(Work order)
Number of lines with "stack" in the data: give that figure by itself.

*** Opening of Data for this exercise ***

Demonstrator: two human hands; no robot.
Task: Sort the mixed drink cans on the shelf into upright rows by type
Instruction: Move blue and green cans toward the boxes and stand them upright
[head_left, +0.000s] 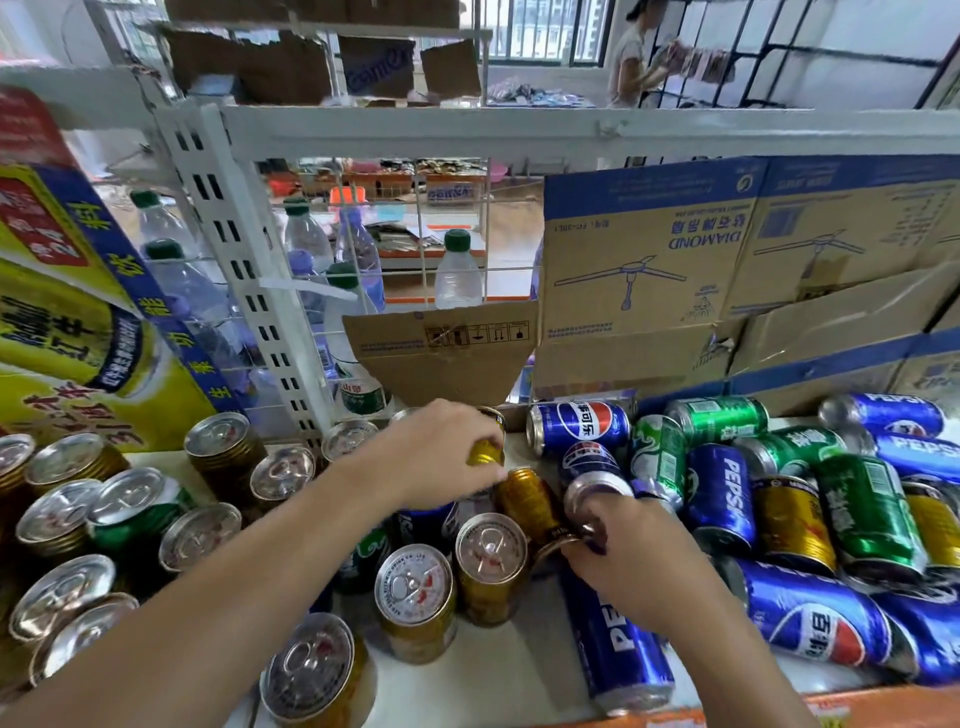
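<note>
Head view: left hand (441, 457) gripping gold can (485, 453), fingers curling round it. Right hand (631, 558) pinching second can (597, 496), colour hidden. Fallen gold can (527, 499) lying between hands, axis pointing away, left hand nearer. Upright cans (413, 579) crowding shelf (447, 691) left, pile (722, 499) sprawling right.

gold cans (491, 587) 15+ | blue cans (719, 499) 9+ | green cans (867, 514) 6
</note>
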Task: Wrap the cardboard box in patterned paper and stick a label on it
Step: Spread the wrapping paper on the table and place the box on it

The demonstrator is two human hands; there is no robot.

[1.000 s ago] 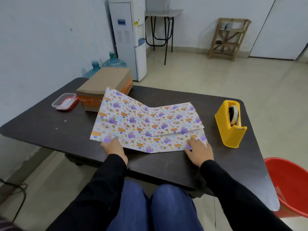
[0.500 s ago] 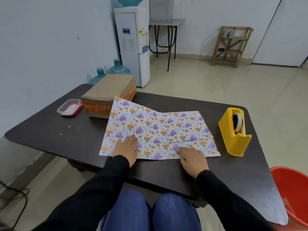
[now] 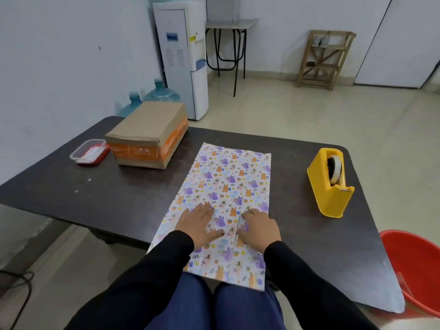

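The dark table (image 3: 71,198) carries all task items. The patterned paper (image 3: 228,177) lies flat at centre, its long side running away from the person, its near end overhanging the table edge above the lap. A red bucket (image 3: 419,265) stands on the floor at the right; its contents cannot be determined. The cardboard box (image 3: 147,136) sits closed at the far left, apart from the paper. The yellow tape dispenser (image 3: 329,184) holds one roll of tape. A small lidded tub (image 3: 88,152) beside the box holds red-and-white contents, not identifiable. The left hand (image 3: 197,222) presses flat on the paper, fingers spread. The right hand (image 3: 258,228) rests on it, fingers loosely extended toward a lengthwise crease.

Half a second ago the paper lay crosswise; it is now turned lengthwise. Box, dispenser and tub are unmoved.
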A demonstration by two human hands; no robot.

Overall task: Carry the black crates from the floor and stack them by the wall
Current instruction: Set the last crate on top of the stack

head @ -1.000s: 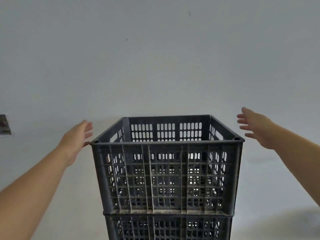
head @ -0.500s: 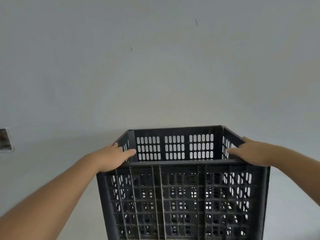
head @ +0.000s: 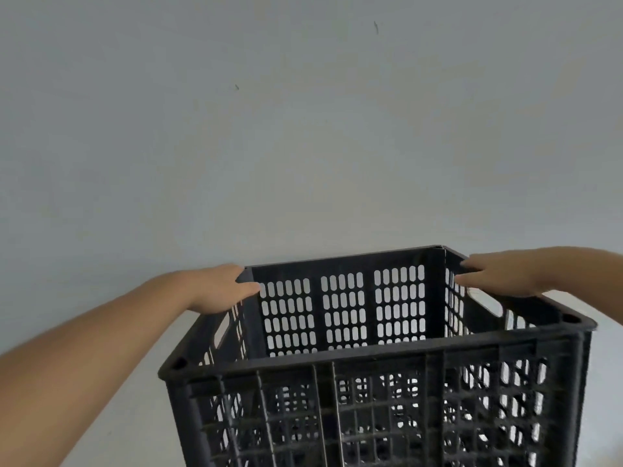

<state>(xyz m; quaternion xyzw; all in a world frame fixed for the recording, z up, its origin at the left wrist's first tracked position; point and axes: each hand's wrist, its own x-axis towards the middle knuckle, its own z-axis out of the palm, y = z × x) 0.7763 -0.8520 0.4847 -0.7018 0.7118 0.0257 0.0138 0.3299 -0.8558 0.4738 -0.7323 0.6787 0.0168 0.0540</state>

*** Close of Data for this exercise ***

(Task output)
2